## Work to complete
In the data below, find the line that contains "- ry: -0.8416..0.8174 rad" and the line that contains "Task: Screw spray". Copy both, plus every line between them, exactly.
====== Dataset content
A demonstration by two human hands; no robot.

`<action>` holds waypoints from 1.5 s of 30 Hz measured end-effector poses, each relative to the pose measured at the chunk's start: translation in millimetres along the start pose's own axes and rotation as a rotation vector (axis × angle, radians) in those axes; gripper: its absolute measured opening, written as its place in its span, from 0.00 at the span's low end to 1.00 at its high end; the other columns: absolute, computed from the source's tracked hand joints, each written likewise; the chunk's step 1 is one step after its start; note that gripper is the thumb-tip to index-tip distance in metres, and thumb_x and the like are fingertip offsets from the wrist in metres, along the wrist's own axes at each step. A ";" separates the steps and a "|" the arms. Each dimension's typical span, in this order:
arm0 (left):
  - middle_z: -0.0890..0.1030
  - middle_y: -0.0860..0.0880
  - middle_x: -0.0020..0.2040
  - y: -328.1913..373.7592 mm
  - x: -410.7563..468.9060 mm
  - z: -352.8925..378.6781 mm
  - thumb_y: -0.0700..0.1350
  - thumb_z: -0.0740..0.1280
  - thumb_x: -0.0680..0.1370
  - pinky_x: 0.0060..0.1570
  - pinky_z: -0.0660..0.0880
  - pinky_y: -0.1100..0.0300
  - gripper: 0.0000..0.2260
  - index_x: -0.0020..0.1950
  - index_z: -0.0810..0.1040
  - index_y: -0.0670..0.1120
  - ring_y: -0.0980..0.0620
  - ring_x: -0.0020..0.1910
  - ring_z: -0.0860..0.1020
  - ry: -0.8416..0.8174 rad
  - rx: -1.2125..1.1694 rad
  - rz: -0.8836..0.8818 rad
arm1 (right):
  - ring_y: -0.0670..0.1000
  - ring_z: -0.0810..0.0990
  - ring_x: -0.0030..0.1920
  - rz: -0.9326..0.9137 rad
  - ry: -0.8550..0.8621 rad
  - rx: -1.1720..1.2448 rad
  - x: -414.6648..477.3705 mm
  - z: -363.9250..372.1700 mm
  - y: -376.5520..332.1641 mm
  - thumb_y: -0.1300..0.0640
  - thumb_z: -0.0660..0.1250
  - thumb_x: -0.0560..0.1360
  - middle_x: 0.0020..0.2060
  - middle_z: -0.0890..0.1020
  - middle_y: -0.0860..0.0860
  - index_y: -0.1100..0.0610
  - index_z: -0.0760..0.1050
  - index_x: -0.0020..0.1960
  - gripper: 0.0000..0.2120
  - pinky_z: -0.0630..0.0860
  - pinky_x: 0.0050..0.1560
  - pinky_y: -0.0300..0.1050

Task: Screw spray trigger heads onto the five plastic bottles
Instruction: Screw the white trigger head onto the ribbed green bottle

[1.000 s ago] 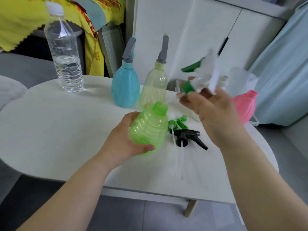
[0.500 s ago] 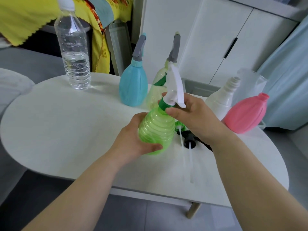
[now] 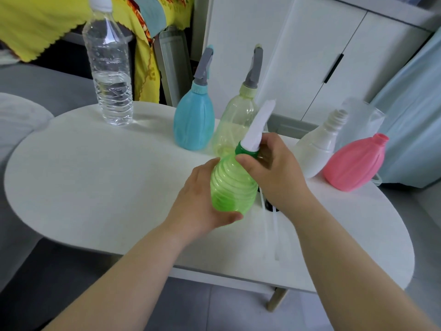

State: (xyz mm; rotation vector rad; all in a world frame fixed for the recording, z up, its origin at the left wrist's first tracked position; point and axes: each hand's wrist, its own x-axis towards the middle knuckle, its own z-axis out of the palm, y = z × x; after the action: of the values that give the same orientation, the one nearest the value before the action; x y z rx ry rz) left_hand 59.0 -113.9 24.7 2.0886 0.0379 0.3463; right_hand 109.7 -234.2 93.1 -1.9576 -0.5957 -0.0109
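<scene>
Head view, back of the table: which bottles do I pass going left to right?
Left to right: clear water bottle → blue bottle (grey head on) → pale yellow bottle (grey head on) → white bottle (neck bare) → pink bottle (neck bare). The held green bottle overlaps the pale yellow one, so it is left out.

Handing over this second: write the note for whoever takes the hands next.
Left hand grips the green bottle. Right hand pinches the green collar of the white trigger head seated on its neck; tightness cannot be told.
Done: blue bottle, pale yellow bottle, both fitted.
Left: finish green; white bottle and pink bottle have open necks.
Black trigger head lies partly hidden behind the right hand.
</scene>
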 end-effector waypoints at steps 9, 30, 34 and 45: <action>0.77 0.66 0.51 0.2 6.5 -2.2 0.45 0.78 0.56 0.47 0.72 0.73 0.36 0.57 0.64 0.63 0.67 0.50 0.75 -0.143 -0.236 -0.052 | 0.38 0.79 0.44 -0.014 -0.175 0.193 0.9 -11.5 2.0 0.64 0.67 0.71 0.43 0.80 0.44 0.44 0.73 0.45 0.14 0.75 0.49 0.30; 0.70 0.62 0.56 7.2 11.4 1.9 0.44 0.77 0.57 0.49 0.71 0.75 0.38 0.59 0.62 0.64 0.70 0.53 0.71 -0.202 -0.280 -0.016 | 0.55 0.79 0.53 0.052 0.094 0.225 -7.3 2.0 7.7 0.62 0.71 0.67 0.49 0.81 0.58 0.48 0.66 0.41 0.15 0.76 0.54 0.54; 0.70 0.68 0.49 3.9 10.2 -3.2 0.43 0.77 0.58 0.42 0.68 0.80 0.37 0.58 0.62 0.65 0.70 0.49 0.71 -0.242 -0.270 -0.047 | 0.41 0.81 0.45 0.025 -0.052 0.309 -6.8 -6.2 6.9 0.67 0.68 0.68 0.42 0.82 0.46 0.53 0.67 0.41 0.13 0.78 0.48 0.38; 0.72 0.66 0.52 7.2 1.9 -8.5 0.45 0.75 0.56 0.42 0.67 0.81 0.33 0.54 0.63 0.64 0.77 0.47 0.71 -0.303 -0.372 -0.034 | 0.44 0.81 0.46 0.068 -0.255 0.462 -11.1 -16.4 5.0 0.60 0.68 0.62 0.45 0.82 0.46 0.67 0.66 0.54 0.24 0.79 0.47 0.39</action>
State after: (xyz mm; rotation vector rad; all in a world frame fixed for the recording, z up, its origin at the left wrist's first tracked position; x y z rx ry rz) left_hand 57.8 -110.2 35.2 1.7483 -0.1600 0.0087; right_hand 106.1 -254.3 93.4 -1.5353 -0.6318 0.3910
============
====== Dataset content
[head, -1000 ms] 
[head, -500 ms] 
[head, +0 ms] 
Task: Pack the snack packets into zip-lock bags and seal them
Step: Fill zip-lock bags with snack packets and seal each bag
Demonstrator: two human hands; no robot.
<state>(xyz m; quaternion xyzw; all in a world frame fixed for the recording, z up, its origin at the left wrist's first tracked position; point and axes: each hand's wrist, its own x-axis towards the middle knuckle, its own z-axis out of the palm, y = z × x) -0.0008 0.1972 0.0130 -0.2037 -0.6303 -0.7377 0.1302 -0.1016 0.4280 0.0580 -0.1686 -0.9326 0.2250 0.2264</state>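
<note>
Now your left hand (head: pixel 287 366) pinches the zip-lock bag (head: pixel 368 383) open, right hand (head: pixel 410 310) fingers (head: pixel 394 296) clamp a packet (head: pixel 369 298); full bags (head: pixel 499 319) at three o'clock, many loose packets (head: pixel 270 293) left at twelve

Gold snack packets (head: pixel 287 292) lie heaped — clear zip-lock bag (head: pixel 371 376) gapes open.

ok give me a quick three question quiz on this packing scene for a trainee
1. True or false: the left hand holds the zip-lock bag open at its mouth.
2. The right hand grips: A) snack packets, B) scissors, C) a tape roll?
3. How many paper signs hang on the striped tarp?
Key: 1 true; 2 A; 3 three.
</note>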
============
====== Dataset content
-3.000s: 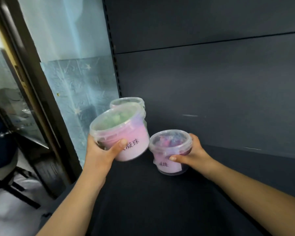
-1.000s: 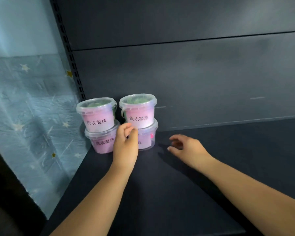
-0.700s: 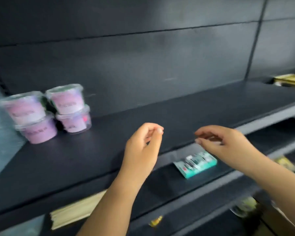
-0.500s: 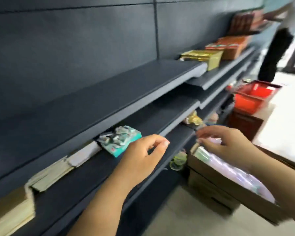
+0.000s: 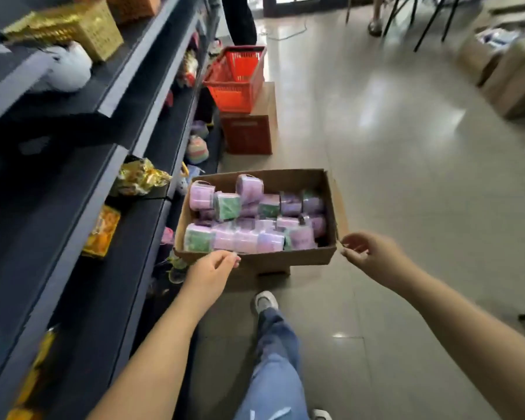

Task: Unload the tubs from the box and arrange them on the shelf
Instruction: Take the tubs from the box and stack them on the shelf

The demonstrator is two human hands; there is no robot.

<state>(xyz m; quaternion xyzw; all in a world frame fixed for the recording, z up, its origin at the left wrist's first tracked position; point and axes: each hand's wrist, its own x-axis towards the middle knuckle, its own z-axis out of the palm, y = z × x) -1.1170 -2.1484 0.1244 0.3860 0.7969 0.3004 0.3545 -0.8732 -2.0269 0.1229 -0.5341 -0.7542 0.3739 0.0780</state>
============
## Task answer
  - ry: -0.8416..0.8174 rad
  - rx: -1.2125..1.1694 rad
  - rz: -0.8836..0.8818 rad
arm1 (right):
  - ring_y: -0.0670..0.1000
  - ring_z: -0.0810..0.0990
  - ring_x: -0.0030..0.1920
  - rz: -0.9326..0.9137 rad
  - ry: -0.8550..0.8621 rad
  - rx: -1.1720..1.2448 rad
  - x: -414.6648..477.3705 mm
  - z: -363.9250..372.1700 mm
  - y: -376.5520..332.1641 mm
  - thumb_y: -0.1300..0.0640
  - thumb_z: -0.0660..0.1250
  - thumb_x: -0.0560..0.1360
  - middle_x: 0.0020..0.2060
  - middle_z: -0.0890..0.1020
  - middle_y: -0.0860..0.0860
  - index_y: -0.1100..0.0610
  - index_z: -0.0760..0.1050
  - index_x: -0.0020..0.1960
  - gripper: 0.0000..0.2120
  - pinky_z: -0.0630..0.0860
  - pinky_x: 0.0050..0.1560
  - pinky_y: -0.0300..0.1050

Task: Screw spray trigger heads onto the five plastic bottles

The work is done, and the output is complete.